*Source material:*
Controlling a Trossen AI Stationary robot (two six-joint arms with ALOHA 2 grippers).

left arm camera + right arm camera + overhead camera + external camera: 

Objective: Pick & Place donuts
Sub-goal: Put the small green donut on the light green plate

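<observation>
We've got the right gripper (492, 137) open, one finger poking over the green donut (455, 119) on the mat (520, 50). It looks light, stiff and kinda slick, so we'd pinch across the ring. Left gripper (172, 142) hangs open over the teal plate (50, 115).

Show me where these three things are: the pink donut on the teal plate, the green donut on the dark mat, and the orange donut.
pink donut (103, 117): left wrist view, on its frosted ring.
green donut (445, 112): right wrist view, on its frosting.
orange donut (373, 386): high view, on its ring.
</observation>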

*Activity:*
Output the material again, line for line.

*Solution to the exercise:*
Controlling a Trossen AI Stationary robot (two six-joint arms with ALOHA 2 grippers).

left arm camera + right arm camera + overhead camera + external camera: 

Objective: Pick & Place donuts
Sub-goal: Put the small green donut on the light green plate

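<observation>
We've got the right gripper (492, 137) open, one finger poking over the green donut (455, 119) on the mat (520, 50). It looks light, stiff and kinda slick, so we'd pinch across the ring. Left gripper (172, 142) hangs open over the teal plate (50, 115).

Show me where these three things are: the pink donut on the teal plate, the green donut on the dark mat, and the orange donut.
pink donut (103, 117): left wrist view, on its frosted ring.
green donut (445, 112): right wrist view, on its frosting.
orange donut (373, 386): high view, on its ring.
</observation>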

No further output is needed.